Figure 5: Color fundus photograph of the right eye, 3 years later. Note the enlarged areas of RPE disruption and development of intraretinal crystals surrounding the fovea.
Figure 6: Color fundus photograph of the left eye, 3 years later. Note the enlarged area of RPE atrophy as occurred in the right eye.
Figure 7: SD-OCT of the right eye. Note the significant atrophy of all retinal layers and the RPE in the macula.
Figure 8: SD-OCT of the left eye. Note the even more prominent atrophy in the macula.
Figure 9: Wide-field color fundus photograph of the right eye at 10 years after presentation. Note further enlargement of the RPE disruption and atrophy, despite cessation of drug.
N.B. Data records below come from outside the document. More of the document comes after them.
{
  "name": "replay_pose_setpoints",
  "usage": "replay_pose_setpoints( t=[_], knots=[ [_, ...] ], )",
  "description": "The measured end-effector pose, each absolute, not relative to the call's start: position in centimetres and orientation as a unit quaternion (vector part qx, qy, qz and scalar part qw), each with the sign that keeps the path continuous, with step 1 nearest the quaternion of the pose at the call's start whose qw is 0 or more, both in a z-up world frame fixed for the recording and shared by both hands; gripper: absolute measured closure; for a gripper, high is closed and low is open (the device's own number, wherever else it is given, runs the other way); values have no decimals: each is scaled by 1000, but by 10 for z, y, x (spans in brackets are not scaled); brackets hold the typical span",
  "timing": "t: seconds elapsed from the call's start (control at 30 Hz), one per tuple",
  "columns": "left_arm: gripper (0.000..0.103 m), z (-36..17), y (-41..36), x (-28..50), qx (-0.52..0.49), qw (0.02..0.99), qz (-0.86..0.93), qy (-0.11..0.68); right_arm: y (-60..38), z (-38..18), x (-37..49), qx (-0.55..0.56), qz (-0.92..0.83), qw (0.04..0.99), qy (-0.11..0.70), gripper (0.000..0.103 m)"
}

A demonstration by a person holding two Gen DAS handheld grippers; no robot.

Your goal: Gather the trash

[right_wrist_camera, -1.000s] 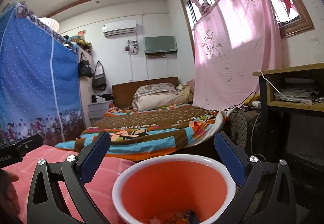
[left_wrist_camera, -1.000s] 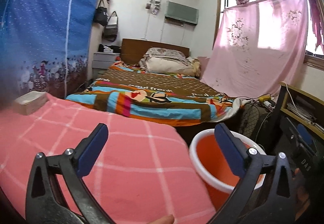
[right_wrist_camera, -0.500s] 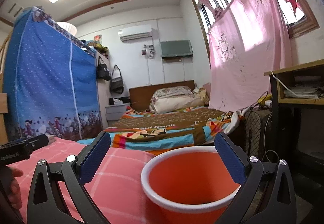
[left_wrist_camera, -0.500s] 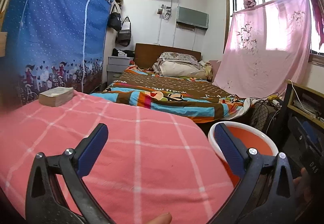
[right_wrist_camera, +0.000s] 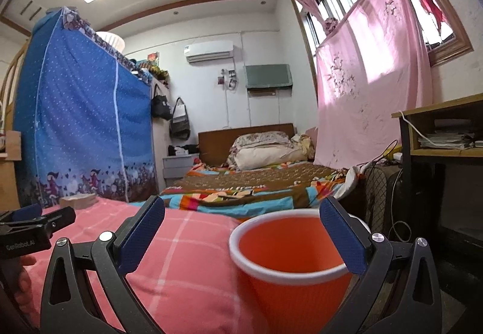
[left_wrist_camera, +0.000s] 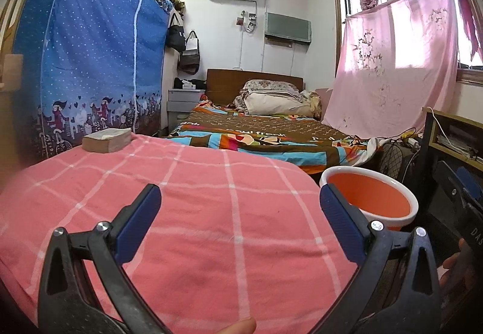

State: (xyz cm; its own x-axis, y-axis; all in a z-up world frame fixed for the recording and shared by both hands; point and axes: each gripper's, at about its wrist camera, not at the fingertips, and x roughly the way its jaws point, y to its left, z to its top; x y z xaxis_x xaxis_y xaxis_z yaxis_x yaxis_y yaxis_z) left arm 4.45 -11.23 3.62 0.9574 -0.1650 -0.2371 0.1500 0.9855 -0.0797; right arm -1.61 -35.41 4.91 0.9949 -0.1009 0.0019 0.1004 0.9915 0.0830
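An orange bin with a white rim [left_wrist_camera: 368, 198] stands just past the right edge of the pink checked cloth [left_wrist_camera: 211, 213]. My left gripper [left_wrist_camera: 238, 198] hovers open over that cloth with nothing between its fingers. In the right wrist view the bin [right_wrist_camera: 289, 246] is close in front, and my right gripper [right_wrist_camera: 241, 207] is open with its right finger over the rim. The bottom of the bin is hidden in both views. No loose trash shows on the cloth. The left gripper [right_wrist_camera: 30, 225] shows at the far left of the right wrist view.
A small tan block [left_wrist_camera: 107, 139] lies at the cloth's far left corner. Beyond are a bed with a colourful blanket [left_wrist_camera: 256, 134], a blue fabric wardrobe [left_wrist_camera: 90, 62], and a desk with shelves [right_wrist_camera: 437, 137] and cables on the right.
Both views have pulled back and tilted up. The bin now sits lower and further right, and the scraps seen at its bottom one second ago are out of sight.
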Motion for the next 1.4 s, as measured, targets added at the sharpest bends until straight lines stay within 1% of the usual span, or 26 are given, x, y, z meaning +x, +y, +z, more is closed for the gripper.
replay_pose_setpoints(
  t=[0.2, 0.57, 0.97, 1.4],
  knots=[
    [0, 33, -101, 31, -32, 990, -71, 117, -338, 41, -23, 34, -38, 999, 19, 0],
    [0, 22, -83, 13, -23, 992, -48, 111, -320, 32, -34, 25, -31, 999, 28, 0],
    [0, 16, -81, 7, -21, 993, -37, 114, -317, 21, -33, 21, -26, 999, 38, 0],
    [0, 15, -79, 4, -18, 993, -37, 111, -319, 21, -33, 21, -28, 998, 42, 0]
  ],
)
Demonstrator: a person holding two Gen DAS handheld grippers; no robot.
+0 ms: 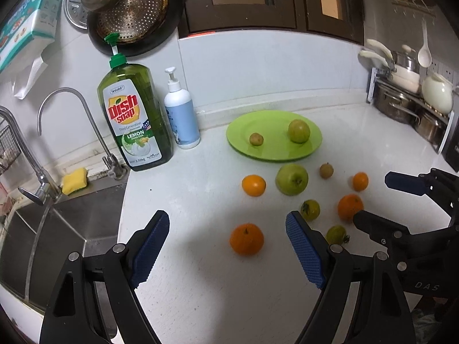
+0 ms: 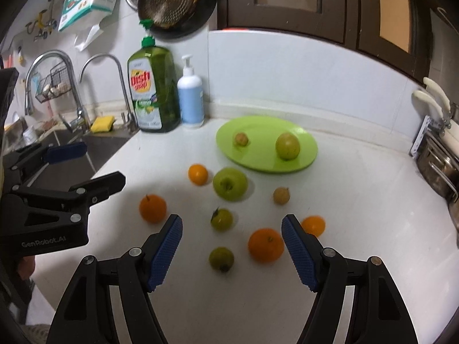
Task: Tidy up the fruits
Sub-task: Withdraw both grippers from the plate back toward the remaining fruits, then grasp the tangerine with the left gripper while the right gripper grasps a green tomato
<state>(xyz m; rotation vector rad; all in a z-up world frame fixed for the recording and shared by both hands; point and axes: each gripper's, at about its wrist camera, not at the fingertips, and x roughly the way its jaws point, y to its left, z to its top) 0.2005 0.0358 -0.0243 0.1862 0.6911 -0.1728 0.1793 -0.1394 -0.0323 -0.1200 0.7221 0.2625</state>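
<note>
A green plate (image 1: 272,153) (image 2: 258,157) at the back of the white counter holds a small brown fruit (image 1: 256,139) and a round yellow-green fruit (image 1: 299,131). In front of it lie a green apple (image 1: 292,179) (image 2: 230,184), several oranges, two small green fruits and a small brown one (image 2: 281,195). My left gripper (image 1: 228,220) (image 2: 94,163) is open, one orange (image 1: 246,239) between its fingers, untouched. My right gripper (image 2: 232,220) (image 1: 378,200) is open above a big orange (image 2: 266,245) and a green fruit (image 2: 221,259), holding nothing.
A dish soap bottle (image 1: 134,120) and a white pump bottle (image 1: 182,114) stand at the back left. The sink (image 1: 57,229) with faucets and a yellow sponge (image 1: 74,180) is on the left. A rack of pots (image 1: 407,100) is at the right; pans hang on the wall.
</note>
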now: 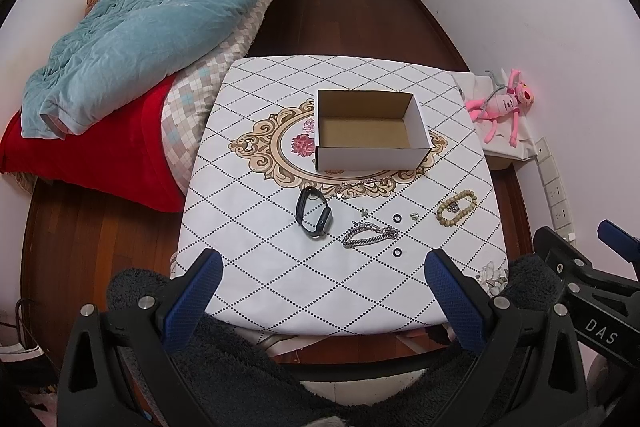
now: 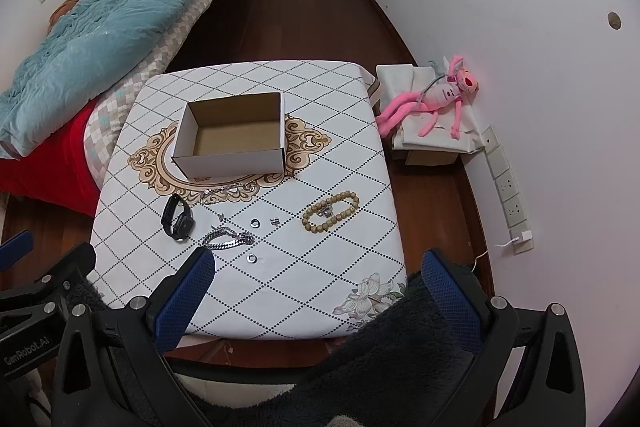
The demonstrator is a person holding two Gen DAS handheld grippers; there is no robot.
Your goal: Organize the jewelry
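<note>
An open cardboard box (image 1: 370, 129) sits near the middle of the tabletop (image 1: 280, 287), and the jewelry lies in a loose row on the near side of it. Nearest the box a thin necklace (image 2: 228, 191) runs along its front wall. Nearer than that, from left to right: a black watch (image 1: 314, 213), its band looped and standing on edge; a silver chain bracelet (image 1: 370, 235) lying lengthwise across the row; two small dark rings (image 1: 397, 217) (image 1: 397, 251); and a wooden bead bracelet (image 1: 456, 207) — its long axis slanting away to the right. Both tools hover over the near edge, well short of the pieces — the left tool (image 1: 322, 287) with fingers spread wide, gripping nothing; the right tool (image 2: 316, 287) likewise spread. To the box's right, a pink plush toy (image 2: 432, 99) lies off the tabletop; a bed (image 1: 140, 27) stands to its left.
</note>
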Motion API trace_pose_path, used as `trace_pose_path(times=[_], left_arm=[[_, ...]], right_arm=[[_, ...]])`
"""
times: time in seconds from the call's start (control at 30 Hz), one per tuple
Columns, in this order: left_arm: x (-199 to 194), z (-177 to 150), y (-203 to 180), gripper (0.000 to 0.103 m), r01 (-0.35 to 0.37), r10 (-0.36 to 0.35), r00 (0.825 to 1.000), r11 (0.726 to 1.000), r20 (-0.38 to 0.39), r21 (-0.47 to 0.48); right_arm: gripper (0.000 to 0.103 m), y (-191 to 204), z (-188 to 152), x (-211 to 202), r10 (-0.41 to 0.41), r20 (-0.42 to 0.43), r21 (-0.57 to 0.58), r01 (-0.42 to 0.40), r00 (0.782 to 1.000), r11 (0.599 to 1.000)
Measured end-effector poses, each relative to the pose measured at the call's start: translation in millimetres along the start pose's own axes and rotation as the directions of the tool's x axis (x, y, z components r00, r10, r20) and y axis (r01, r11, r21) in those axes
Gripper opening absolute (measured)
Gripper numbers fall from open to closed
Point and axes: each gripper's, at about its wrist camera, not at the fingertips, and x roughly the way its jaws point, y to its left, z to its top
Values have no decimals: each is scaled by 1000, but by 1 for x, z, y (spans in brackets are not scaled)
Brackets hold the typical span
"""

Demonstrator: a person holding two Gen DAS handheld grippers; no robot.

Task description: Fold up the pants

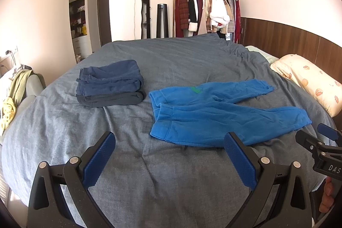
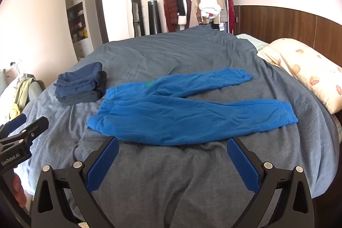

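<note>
Bright blue pants [image 1: 215, 119] lie spread flat on the grey bed cover [image 1: 149, 174], waistband to the left, two legs splayed to the right. They show in the right wrist view [image 2: 188, 114] too. My left gripper [image 1: 170, 155] is open and empty, hovering just short of the pants' near edge, below the waistband. My right gripper [image 2: 172, 160] is open and empty, just short of the near leg's edge. The right gripper also shows at the right edge of the left wrist view [image 1: 320, 142]. The left gripper shows at the left edge of the right wrist view [image 2: 19, 134].
A stack of folded dark blue and grey pants [image 1: 110, 83] sits left of the blue pants. A floral pillow [image 1: 307, 82] lies at the right by the wooden headboard. A clothes rack [image 1: 205, 12] stands beyond the bed. A chair with clothes [image 1: 15, 89] stands at the left.
</note>
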Motion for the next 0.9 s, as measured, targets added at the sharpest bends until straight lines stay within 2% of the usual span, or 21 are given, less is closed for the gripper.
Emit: trace_pose_path(times=[0.3,0.47,0.9], left_arm=[[17,-8,6,103,-11,10,999,1000,-46,-18],[34,-14,13,103,-40,38,996,999,-86,-21],[83,-15,24,100,-74,69,989,997,-131,-33]], right_arm=[[102,0,-12,17,-9,-34,-7,9,999,1000],[102,1,-16,32,-19,-67,-1,19,998,1000],[102,-11,-25,81,-50,-136,119,66,989,991]])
Figure 10: Wide-field color fundus photograph of the left eye at 10 years after presentation. Note the similar progression of RPE disruption as occurred in the right eye.
Figure 11: Wide-field fundus autofluorescence of the right eye. Note the area of hypoautofluorescence, delineating clearly involvement of the fovea and central macula.
Figure 12: Wide-field fundus autofluorescence of the left eye. Note the extensive area of hypoautofluorescence.
Ritonavir is an antiretroviral medication that targets human immunodeficiency virus (HIV) protease, an essential protein in the replication and maturation of the HIV viral particle.1 The protease inhibitors (PIs) work on the peptidomimetic principle, where they contain hydroxyethylene scaffolds mimicking the normal peptide cleavage site of the HIV protease, but which cannot itself be cleaved.2 In this way, they prevent the maturation of viral proteins, allowing for the release of immature non-infectious virions, which cannot infect new cells.1
While ocular side effects of ritonavir are rare, it can cause blurred vision, blepharitis, conjunctivitis, scleral icterus due to liver damage, iritis, uveitis and retinal RPE atrophy, as seen in our case.3,4 The likelihood of developing toxicity may be augmented by some degree of liver dysfunction as in our patient, due to his history of alcohol abuse, since ritonavir is cleared by the liver. Thyroid and kidney function tests should also be performed in these patients due to similar dose-related ritonavir toxicity.
Several reports of retinal toxicity due to ritonavir have been published in the literature since the introduction of the drug. Roe et al5 reported a case series of 3 patients, including the case we present here, which showed development of idiopathic parafoveal telangiectasias, intraretinal crystals, and widespread RPE atrophy. Pinto and colleagues6 and Papavasileiou et al4 also described cases of RPE atrophy, albeit in an annular pattern in the macula or posterior pole, likely as a result of ritonavir toxicity. Other AIDS-related medications leading to retinal epitheliopathy include clofazimine, for the treatment of atypical mycobacterial infections, and didanosine, a reverse transcriptase inhibitor.
The mechanism by which ritonavir causes injury to the RPE atrophy remains to be elucidated, but it is hypothesized to be related phospholipidosis. Multi-modal imaging may be helpful in the evaluation of these patients. Fundus autofluorescence can be a particularly important tool because it often reveals much more extensive involvement of the RPE than fundus examination may show.
Therefore, with this body of evidence, we conclude it is reasonable to consider periodic ophthalmic screening in patients on ritonavir therapy for HIV. This is particularly important in patients who may have liver dysfunction, such as those with concurrent hepatitis B or C infections, history of alcohol abuse, or increased liver enzymes, as this may potentiate the dose-related toxicity. Our report also showed continued worsening of fundoscopic findings and visual acuity despite cessation of the drug, so monitoring should continue even after the medication is stopped.
We would like to acknowledge Drs. Roe, Jumper, Gualino, Wender, McDonald, Johnson, Fu, and Cunningham who originally presented this case in Retina.